WELL Health (TSX:WELL) was put on the map in 2020. The Vancouver-based company owns and operates a portfolio of primary healthcare facilities in North America. However, shares of this TSX stock have dropped 20% in 2021 as of close on November 19. The stock is down 10% from the prior year.
The company unveiled its third-quarter 2021 earnings on November 10. Revenues soared 711% year over year to $99.3 million. Meanwhile, it achieved Virtual Services revenue growth of 597%. Adjusted gross profit jumped 890% to $50.0 million. Moreover, adjusted EBITDA came in at $22.3 million — up from a $0.2 million loss in the third quarter of 2020.
This TSX stock last had an RSI of 35. That puts WELL Health just outside technically oversold territory. It is trading in favourable value territory in comparison to its industry peers. Investors should look to grab WELL Health on the dip right now.
Don’t sleep on this tech TSX stock that is in a slump
The cybersecurity sector is also well positioned to make waves over the next decade. ResearchAndMarkets recently released a report that estimated the global cybersecurity market was valued as US$183 billion in 2020. The market researcher projects that it will reach US$539 billion by 2030. That would represent a CAGR of 11% over the forecast period.

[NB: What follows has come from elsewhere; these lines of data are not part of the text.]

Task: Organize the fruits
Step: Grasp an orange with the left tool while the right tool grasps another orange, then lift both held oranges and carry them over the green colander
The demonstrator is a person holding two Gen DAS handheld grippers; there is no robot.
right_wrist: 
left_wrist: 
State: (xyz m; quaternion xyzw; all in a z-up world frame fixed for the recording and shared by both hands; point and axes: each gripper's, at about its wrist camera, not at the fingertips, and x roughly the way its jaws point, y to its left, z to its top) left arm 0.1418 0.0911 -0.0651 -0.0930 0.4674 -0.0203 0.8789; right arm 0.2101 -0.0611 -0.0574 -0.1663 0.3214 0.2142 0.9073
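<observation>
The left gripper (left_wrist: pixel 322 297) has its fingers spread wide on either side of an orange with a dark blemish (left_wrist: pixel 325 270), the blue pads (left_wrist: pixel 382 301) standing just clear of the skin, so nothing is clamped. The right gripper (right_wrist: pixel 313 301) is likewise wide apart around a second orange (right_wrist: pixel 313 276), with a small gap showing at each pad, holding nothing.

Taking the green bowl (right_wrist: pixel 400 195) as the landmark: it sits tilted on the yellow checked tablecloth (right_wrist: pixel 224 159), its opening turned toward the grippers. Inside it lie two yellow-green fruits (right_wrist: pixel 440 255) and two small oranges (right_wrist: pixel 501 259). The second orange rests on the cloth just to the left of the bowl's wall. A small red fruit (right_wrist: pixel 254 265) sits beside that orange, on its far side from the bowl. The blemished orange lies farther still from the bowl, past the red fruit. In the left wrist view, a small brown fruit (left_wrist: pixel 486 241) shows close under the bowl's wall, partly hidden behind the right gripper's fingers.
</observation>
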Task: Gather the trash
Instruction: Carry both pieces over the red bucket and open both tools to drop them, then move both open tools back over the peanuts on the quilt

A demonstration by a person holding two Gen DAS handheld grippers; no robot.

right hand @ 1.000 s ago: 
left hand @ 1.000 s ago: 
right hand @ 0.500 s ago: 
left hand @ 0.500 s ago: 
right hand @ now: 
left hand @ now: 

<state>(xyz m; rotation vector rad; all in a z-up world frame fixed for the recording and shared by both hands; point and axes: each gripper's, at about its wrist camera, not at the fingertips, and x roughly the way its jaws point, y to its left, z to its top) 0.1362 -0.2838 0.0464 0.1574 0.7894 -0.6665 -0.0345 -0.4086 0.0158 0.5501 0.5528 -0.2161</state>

Absolute Software (TSX:ABST)(NASDAQ:ABST) is another Vancouver-based company that develops, markets, and provides cloud-based endpoint visibility and control platform for the management and security devices, applications, and private and public sector organizations. Shares of this TSX stock have plunged 22% in 2021. The stock is down 10% year over year.
In the first quarter of fiscal 2022, revenue rose 53% to $43.7 million. Meanwhile, adjusted EBITDA rose to $12.8 million compared to $8.1 million in the first quarter of fiscal 2021. Shares of this TSX stock possess an RSI of 21. That puts Absolute Software well into technically oversold territory. Better yet, it offers a quarterly dividend of $0.08 per share. This represents a 2.7% yield.
Here’s an energy stock to buy on the dip right now
Enerflex (TSX:EFX) is the third TSX stock I’d look to snatch up after the mid-November market dip. This Calgary-based company supplies natural gas compression, oil and gas processing, refrigeration systems, and equipment to the oil and gas industry. Shares of this TSX stock have climbed 25% in the year-to-date period. However, it has plunged 23% month over month.
In Q3 2021, revenue fell $33.9 million from the prior year to $231 million. The company still faces challenges as the manufacturing sector rebounds. However, the energy sector has been back in form on the back of higher oil and gas prices. There is still uncertainty in this space, but Enerflex is worth the gamble.
This TSX stock possesses a favourable price-to-earnings ratio of 15. It has an RSI of 30, putting it on the edge of oversold levels. Enerflex hiked its quarterly dividend to $0.025 per share. That represents a modest 1.2% yield.